> _Aim of the task_
Beginning at the line that contains "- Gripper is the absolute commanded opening" and finishing at the line that contains "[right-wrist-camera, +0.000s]", output the data below exactly. Include both end lines and no pictures.
↓
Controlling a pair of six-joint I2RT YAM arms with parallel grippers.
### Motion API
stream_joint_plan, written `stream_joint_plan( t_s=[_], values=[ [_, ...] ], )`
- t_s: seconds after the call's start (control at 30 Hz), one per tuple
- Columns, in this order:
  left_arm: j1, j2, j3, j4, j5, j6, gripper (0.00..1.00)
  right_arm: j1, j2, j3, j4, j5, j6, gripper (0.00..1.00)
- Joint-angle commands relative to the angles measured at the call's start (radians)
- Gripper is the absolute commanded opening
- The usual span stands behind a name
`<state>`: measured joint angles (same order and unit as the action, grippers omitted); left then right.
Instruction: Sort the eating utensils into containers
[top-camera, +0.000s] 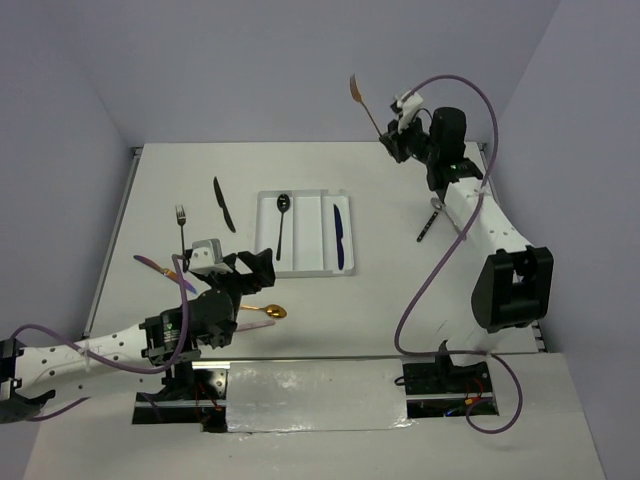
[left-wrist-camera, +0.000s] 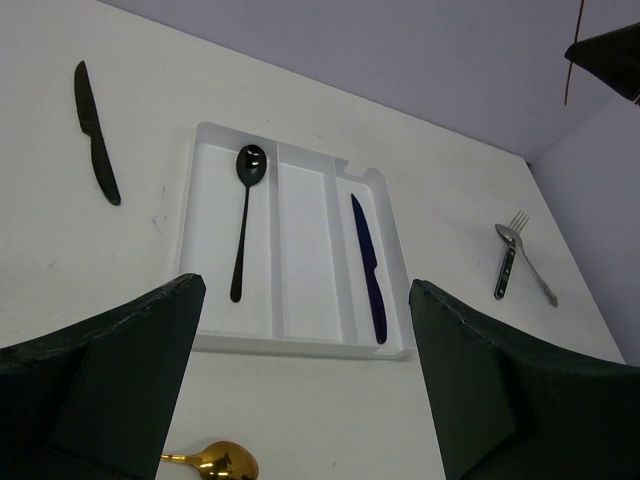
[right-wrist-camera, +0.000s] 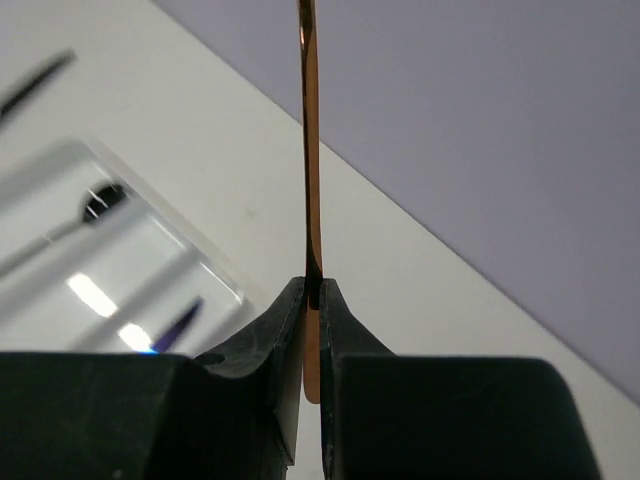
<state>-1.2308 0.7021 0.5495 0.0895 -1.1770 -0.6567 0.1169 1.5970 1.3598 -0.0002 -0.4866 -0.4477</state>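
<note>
1. Top external view: a white cutlery tray (top-camera: 310, 235) lies in the middle of the table (top-camera: 400, 300), divided into three long compartments. Sorting looks barely begun.
2. The left compartment holds a black spoon (top-camera: 281, 225). The right compartment holds a dark blue knife (top-camera: 339, 237). The middle compartment is empty.
3. The right gripper (top-camera: 388, 143) is raised at the far right, well apart from the tray. Its jaws are pinched on the handle of a copper utensil (top-camera: 357, 90), which stands up above it (the head is too small to name).
4. The left gripper (top-camera: 252, 262) hovers near the tray's near-left corner, jaws spread wide and holding nothing.
5. Left to sort, lying on the table: a black knife (top-camera: 223, 204), a silver fork (top-camera: 182, 225), a purple piece (top-camera: 150, 263), a gold spoon (top-camera: 268, 311), and a silver pair (top-camera: 430, 220) on the right.
</note>
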Motion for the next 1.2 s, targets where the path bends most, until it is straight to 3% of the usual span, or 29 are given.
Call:
stream_joint_plan(
  t_s=[0.0, 0.1, 0.2, 0.3, 0.57, 0.67, 1.0, 1.17],
  values=[
    [0.004, -0.033, -0.011, 0.018, -0.05, 0.0, 0.96, 0.026, 0.058, 0.152, 0.005, 0.025, 0.437, 0.0],
    [0.004, -0.039, -0.01, 0.013, -0.059, -0.001, 0.96, 0.05, 0.09, 0.205, -0.029, 0.017, 0.683, 0.0],
    [0.004, -0.038, -0.008, 0.01, -0.058, -0.003, 0.96, 0.081, 0.119, 0.142, 0.087, -0.026, 0.911, 0.0],
    [0.004, -0.03, -0.005, 0.012, -0.055, -0.001, 0.96, 0.139, 0.136, 0.069, 0.171, -0.02, 1.009, 0.0],
    [0.005, -0.044, -0.003, -0.004, -0.056, -0.012, 0.96, 0.363, 0.083, -0.166, 0.221, 0.399, 1.132, 0.0],
    [0.004, -0.055, -0.008, 0.0, -0.055, -0.011, 0.96, 0.435, 0.112, -0.2, 0.203, 0.482, 1.181, 0.0],
    [0.004, -0.044, -0.003, -0.001, -0.05, -0.009, 0.96, 0.573, 0.195, -0.205, 0.063, 0.698, 1.247, 0.0],
    [0.005, -0.041, -0.005, 0.006, -0.05, -0.004, 0.96, 0.579, 0.254, -0.171, 0.031, 0.694, 1.201, 0.0]
  ],
)
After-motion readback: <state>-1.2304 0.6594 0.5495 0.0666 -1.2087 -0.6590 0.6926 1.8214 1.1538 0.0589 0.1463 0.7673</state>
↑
> _Task solution_
- Gripper is the absolute commanded opening
- The usual span stands behind a name
`<state>`: measured joint angles (same order and unit as the action, grippers omitted); left then right.
Instruction: Sort the eating utensils into containers
[top-camera, +0.000s] 
[left-wrist-camera, +0.000s] 
[right-wrist-camera, +0.000s] 

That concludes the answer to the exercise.